*Exercise goal*
State how many lines in the listing contain the string "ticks", and add nothing to that number.

BEGIN Collected data

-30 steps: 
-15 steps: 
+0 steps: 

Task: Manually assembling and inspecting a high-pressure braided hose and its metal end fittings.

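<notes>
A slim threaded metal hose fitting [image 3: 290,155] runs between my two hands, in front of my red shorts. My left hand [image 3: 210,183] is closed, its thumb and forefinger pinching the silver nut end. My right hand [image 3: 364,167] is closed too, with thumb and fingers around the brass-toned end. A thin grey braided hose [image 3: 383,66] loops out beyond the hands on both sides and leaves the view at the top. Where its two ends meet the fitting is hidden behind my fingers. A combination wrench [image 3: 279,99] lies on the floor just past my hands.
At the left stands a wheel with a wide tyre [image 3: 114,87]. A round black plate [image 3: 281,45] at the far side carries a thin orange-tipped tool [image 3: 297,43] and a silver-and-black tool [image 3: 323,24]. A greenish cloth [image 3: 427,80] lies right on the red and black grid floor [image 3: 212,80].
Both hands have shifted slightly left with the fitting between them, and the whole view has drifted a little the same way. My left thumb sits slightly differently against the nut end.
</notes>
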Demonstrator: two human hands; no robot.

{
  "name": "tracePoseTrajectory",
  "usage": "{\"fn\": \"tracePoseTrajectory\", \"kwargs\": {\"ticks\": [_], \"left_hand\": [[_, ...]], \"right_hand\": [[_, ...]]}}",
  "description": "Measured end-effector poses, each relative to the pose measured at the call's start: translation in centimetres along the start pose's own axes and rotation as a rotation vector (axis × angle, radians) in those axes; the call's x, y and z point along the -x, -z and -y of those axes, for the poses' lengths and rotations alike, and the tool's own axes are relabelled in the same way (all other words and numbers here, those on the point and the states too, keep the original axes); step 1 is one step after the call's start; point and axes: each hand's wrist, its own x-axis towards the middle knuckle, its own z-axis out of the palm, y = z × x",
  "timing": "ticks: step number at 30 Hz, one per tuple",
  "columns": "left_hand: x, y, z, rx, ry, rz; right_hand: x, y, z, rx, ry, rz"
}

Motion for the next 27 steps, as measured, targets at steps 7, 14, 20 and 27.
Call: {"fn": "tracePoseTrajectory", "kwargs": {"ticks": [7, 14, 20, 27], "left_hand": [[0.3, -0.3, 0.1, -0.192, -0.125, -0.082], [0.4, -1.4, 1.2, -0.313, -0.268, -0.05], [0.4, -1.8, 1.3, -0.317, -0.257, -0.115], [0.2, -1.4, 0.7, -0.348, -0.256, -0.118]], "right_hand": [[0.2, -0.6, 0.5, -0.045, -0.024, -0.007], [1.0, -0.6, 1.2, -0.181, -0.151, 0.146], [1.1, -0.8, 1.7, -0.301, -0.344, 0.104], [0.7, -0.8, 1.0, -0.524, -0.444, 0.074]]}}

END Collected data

*Result for this exercise*
3